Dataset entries

■ ■ ■

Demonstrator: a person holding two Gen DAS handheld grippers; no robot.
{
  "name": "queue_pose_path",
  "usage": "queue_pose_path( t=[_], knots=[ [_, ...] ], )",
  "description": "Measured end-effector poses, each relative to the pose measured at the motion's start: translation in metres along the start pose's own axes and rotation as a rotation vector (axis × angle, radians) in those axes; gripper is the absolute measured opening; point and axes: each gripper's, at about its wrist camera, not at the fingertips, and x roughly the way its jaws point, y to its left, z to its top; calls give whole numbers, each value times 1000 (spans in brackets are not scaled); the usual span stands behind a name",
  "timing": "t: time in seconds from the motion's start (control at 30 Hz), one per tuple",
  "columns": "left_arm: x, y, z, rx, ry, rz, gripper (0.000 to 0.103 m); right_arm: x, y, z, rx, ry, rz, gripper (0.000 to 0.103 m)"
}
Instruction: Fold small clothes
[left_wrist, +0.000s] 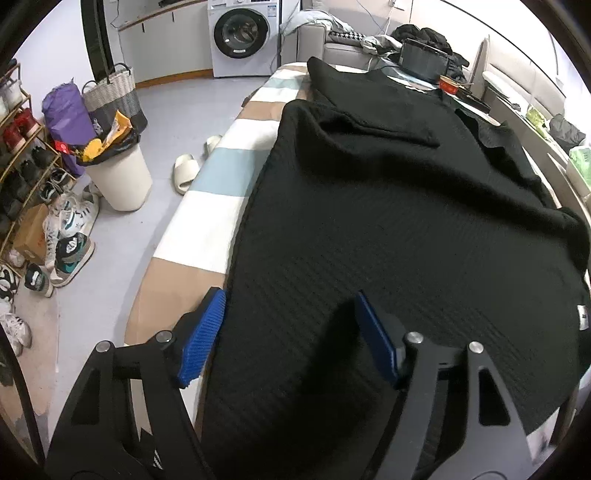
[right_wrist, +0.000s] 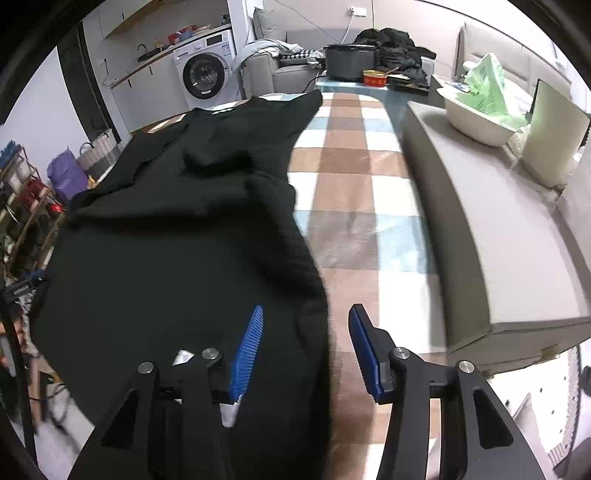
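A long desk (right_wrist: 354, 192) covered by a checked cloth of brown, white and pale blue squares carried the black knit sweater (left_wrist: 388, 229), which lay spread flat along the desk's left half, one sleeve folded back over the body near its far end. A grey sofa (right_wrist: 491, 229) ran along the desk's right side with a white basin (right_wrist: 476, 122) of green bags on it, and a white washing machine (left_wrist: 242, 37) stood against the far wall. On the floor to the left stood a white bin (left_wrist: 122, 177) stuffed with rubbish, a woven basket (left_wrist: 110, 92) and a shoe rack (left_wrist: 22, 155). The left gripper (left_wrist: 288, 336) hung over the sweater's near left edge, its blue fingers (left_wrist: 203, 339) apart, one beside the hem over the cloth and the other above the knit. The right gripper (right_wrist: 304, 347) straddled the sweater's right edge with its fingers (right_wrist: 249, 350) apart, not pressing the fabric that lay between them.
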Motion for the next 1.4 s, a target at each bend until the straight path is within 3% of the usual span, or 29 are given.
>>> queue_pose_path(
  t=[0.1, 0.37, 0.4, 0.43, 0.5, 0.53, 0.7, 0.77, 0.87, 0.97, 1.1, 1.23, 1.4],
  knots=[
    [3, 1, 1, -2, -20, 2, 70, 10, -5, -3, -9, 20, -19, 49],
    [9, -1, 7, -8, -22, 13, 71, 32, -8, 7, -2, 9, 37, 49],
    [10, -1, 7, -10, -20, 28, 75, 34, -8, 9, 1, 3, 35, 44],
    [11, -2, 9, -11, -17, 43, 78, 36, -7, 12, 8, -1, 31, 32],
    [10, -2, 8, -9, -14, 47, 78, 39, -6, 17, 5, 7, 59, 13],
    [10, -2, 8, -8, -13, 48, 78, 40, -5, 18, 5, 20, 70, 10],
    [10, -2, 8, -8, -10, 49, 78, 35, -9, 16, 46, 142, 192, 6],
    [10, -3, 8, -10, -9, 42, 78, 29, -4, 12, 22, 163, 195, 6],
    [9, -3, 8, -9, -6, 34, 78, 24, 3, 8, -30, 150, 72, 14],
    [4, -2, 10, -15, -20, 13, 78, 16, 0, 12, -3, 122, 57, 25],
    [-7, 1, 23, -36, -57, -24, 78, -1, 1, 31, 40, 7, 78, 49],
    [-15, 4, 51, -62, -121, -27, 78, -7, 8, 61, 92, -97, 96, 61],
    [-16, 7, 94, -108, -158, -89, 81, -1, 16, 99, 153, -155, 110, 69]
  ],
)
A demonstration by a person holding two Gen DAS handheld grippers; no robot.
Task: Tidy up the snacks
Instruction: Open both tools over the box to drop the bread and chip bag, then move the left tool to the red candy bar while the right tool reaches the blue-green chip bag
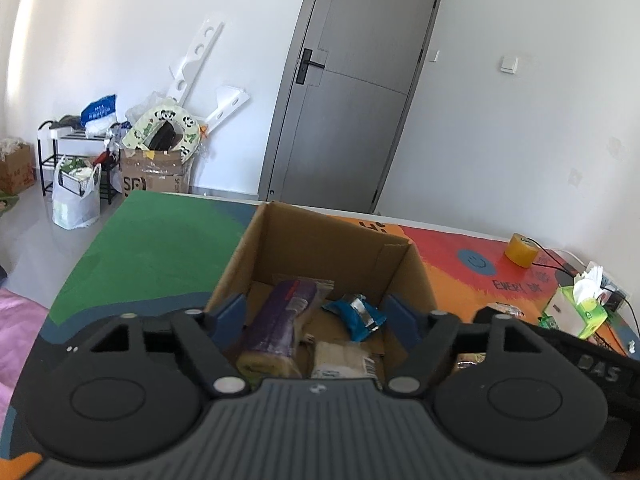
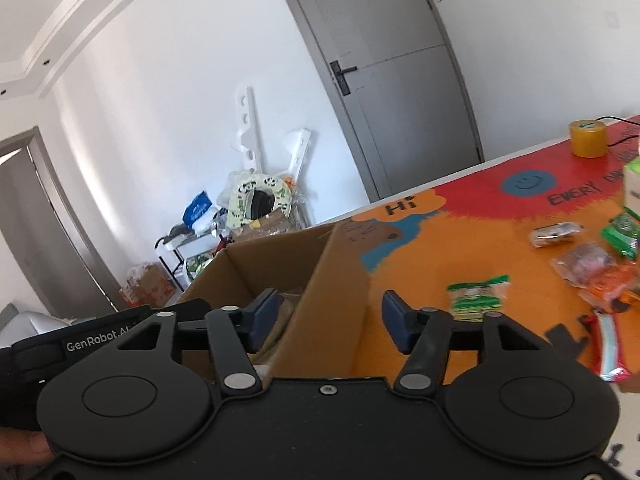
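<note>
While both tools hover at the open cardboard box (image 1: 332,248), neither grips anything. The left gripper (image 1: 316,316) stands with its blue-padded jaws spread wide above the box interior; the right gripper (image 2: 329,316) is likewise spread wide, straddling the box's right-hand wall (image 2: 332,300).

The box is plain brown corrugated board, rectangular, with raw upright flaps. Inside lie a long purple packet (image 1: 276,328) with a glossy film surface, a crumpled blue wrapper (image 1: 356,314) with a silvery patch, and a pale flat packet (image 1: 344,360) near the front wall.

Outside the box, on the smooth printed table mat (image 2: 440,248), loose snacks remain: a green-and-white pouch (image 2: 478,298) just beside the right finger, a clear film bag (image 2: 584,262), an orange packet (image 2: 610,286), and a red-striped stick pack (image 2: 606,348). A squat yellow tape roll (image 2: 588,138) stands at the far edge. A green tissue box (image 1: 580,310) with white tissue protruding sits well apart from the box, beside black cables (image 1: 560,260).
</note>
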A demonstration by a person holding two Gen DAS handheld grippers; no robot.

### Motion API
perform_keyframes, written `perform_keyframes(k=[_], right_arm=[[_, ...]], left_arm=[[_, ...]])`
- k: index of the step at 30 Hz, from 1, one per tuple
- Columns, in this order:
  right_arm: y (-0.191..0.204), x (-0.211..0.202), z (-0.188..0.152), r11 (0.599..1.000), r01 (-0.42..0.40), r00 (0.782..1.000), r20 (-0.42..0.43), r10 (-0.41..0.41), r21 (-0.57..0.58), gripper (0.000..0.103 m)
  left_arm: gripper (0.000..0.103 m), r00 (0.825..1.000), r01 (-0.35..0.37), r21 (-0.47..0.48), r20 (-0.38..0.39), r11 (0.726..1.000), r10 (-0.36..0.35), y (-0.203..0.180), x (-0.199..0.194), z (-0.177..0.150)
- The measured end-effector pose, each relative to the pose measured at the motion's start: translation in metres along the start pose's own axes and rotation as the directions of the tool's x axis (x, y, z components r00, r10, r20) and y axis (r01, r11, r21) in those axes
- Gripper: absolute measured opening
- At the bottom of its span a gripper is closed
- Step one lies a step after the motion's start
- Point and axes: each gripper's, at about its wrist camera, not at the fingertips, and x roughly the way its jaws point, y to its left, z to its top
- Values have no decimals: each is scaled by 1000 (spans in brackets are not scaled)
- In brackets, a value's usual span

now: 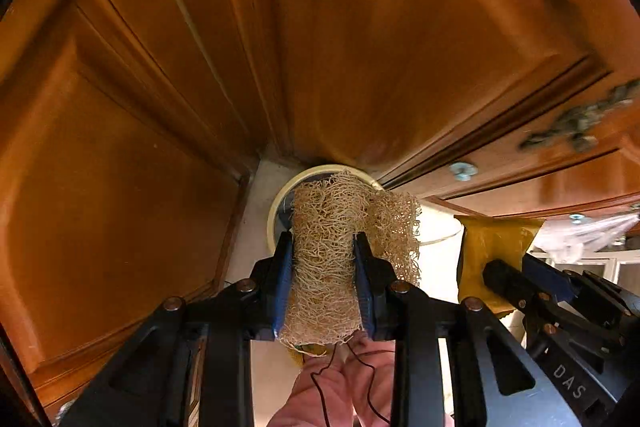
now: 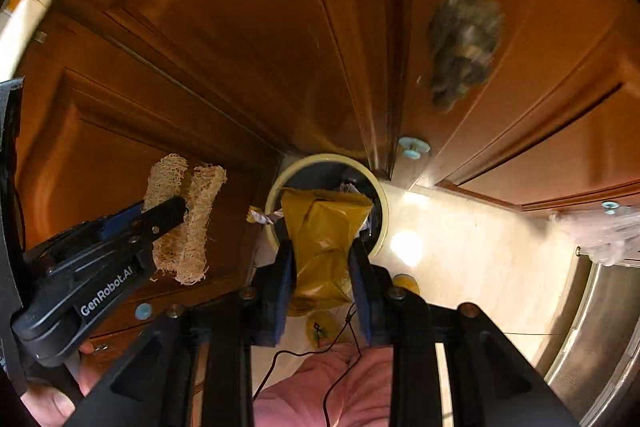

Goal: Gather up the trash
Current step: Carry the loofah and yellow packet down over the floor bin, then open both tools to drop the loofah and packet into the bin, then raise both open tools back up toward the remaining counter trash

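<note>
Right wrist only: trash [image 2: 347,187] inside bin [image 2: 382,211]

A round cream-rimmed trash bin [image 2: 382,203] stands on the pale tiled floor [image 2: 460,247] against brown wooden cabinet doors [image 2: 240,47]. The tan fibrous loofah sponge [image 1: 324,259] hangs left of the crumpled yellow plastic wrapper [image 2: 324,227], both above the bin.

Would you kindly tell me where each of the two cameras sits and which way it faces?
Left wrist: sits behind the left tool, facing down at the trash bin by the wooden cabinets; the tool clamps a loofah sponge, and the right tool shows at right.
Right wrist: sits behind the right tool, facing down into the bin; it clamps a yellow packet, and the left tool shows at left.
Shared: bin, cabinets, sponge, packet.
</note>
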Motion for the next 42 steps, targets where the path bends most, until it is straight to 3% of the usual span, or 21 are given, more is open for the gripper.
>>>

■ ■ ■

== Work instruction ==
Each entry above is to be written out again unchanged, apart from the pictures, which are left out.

== Expected answer ==
Demonstrator: a person holding two Gen DAS handheld grippers; no robot.
{
  "name": "queue_pose_path",
  "usage": "queue_pose_path( t=[_], knots=[ [_, ...] ], )",
  "description": "Measured end-effector poses, each relative to the pose measured at the motion's start: translation in metres along the start pose's own axes and rotation as a rotation vector (axis × angle, radians) in those axes; gripper is the absolute measured opening; point and axes: each gripper's, at about its wrist camera, not at the fingertips, and x roughly the way its jaws point, y to its left, z to its top; calls give whole numbers, each value times 1000 (spans in brackets are not scaled); the usual span stands behind a name",
  "timing": "t: time in seconds from the motion's start (control at 30 Hz), one per tuple",
  "columns": "left_arm: x, y, z, rx, ry, rz, gripper (0.000 to 0.103 m); right_arm: x, y, z, rx, ry, rz, gripper (0.000 to 0.103 m)"
}
Instruction: Fold small clothes
[left_wrist, +0.000s] 
[right_wrist, +0.000s] 
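A long desk (right_wrist: 354, 192) covered by a checked cloth of brown, white and pale blue squares carried the black knit sweater (left_wrist: 388, 229), which lay spread flat along the desk's left half, one sleeve folded back over the body near its far end. A grey sofa (right_wrist: 491, 229) ran along the desk's right side with a white basin (right_wrist: 476, 122) of green bags on it, and a white washing machine (left_wrist: 242, 37) stood against the far wall. On the floor to the left stood a white bin (left_wrist: 122, 177) stuffed with rubbish, a woven basket (left_wrist: 110, 92) and a shoe rack (left_wrist: 22, 155). The left gripper (left_wrist: 288, 336) hung over the sweater's near left edge, its blue fingers (left_wrist: 203, 339) apart, one beside the hem over the cloth and the other above the knit. The right gripper (right_wrist: 304, 347) straddled the sweater's right edge with its fingers (right_wrist: 249, 350) apart, not pressing the fabric that lay between them.
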Motion for the next 1.4 s, a target at each bend until the straight path is within 3% of the usual span, or 29 are given.
>>> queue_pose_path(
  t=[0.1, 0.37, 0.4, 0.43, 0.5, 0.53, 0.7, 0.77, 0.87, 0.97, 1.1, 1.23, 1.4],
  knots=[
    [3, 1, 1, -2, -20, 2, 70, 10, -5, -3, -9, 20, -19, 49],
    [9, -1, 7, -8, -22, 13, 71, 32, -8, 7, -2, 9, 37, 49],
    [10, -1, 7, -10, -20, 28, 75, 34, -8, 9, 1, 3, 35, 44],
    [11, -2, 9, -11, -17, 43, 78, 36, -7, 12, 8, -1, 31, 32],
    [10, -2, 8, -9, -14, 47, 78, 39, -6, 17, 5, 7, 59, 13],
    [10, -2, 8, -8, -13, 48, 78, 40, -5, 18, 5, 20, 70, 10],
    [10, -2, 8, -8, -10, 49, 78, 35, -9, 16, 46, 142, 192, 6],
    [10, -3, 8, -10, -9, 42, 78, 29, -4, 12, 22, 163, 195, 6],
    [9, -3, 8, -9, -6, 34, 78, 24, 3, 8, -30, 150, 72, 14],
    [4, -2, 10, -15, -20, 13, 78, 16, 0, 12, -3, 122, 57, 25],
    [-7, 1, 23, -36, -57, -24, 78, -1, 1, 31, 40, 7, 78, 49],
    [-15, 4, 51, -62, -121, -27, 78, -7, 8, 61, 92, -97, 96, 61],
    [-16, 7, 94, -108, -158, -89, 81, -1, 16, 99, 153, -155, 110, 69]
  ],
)
A demonstration by a person holding two Gen DAS handheld grippers; no robot.
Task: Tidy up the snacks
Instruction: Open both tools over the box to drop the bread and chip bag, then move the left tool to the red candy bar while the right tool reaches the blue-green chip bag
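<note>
While both tools hover at the open cardboard box (image 1: 332,248), neither grips anything. The left gripper (image 1: 316,316) stands with its blue-padded jaws spread wide above the box interior; the right gripper (image 2: 329,316) is likewise spread wide, straddling the box's right-hand wall (image 2: 332,300).

The box is plain brown corrugated board, rectangular, with raw upright flaps. Inside lie a long purple packet (image 1: 276,328) with a glossy film surface, a crumpled blue wrapper (image 1: 356,314) with a silvery patch, and a pale flat packet (image 1: 344,360) near the front wall.

Outside the box, on the smooth printed table mat (image 2: 440,248), loose snacks remain: a green-and-white pouch (image 2: 478,298) just beside the right finger, a clear film bag (image 2: 584,262), an orange packet (image 2: 610,286), and a red-striped stick pack (image 2: 606,348). A squat yellow tape roll (image 2: 588,138) stands at the far edge. A green tissue box (image 1: 580,310) with white tissue protruding sits well apart from the box, beside black cables (image 1: 560,260).
</note>
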A demonstration by a person holding two Gen DAS handheld grippers; no robot.

### Motion API
perform_keyframes, written `perform_keyframes(k=[_], right_arm=[[_, ...]], left_arm=[[_, ...]])`
- k: index of the step at 30 Hz, from 1, one per tuple
- Columns, in this order:
  right_arm: y (-0.191..0.204), x (-0.211..0.202), z (-0.188..0.152), r11 (0.599..1.000), r01 (-0.42..0.40), r00 (0.782..1.000), r20 (-0.42..0.43), r10 (-0.41..0.41), r21 (-0.57..0.58), gripper (0.000..0.103 m)
  left_arm: gripper (0.000..0.103 m), r00 (0.825..1.000), r01 (-0.35..0.37), r21 (-0.47..0.48), r20 (-0.38..0.39), r11 (0.726..1.000), r10 (-0.36..0.35), y (-0.203..0.180), x (-0.199..0.194), z (-0.177..0.150)
- The measured end-effector pose, each relative to the pose measured at the motion's start: translation in metres along the start pose's own axes and rotation as the directions of the tool's x axis (x, y, z components r00, r10, r20) and y axis (r01, r11, r21) in those axes
- Gripper: absolute measured opening
- At the bottom of its span a gripper is closed
- Step one lies a step after the motion's start
- Point and axes: each gripper's, at about its wrist camera, not at the fingertips, and x roughly the way its jaws point, y to its left, z to its top
- Values have no decimals: each is scaled by 1000 (spans in brackets are not scaled)
- In brackets, a value's usual span

now: 
now: 

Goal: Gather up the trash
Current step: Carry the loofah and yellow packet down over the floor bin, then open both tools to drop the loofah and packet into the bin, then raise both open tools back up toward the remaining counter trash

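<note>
Right wrist only: trash [image 2: 347,187] inside bin [image 2: 382,211]

A round cream-rimmed trash bin [image 2: 382,203] stands on the pale tiled floor [image 2: 460,247] against brown wooden cabinet doors [image 2: 240,47]. The tan fibrous loofah sponge [image 1: 324,259] hangs left of the crumpled yellow plastic wrapper [image 2: 324,227], both above the bin.

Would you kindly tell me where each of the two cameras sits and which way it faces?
Left wrist: sits behind the left tool, facing down at the trash bin by the wooden cabinets; the tool clamps a loofah sponge, and the right tool shows at right.
Right wrist: sits behind the right tool, facing down into the bin; it clamps a yellow packet, and the left tool shows at left.
Shared: bin, cabinets, sponge, packet.
</note>
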Motion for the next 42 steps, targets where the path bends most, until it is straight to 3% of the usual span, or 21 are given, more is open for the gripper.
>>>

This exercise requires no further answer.